## ACTIVITY
An exact copy of the lines of the listing below between the "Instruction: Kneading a" line and the "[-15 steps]" line, both included, is the whole answer; please omit the pictures.

## SUPPLIED RECORDS
────────────────────
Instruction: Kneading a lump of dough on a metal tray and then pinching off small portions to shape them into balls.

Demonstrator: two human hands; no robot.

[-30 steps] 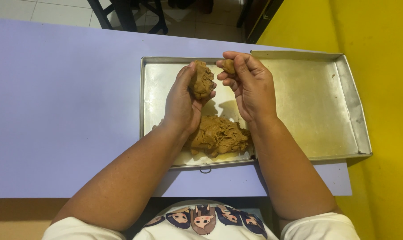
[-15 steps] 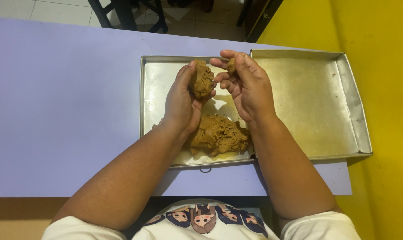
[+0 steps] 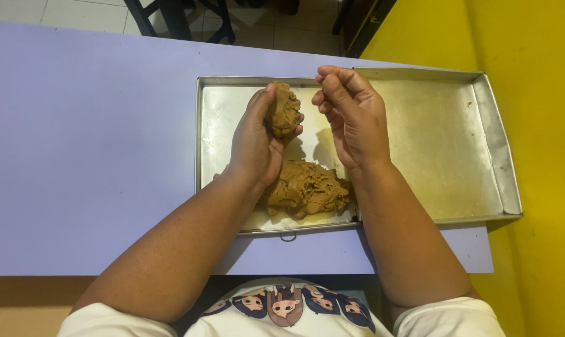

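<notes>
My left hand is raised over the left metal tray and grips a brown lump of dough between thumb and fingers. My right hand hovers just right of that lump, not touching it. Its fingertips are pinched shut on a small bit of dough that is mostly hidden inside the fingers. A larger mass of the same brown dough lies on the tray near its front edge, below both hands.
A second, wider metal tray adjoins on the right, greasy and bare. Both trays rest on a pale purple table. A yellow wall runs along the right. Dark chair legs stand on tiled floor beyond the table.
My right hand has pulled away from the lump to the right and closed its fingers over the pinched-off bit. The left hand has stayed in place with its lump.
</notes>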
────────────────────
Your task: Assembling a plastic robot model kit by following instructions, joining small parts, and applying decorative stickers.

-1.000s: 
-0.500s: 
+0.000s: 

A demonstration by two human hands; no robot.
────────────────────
## TASK SOLUTION
Instruction: Kneading a lump of dough on a metal tray and then pinching off small portions to shape them into balls.

Demonstrator: two human hands; no robot.

[-30 steps] 
[-15 steps] 

No further output is required.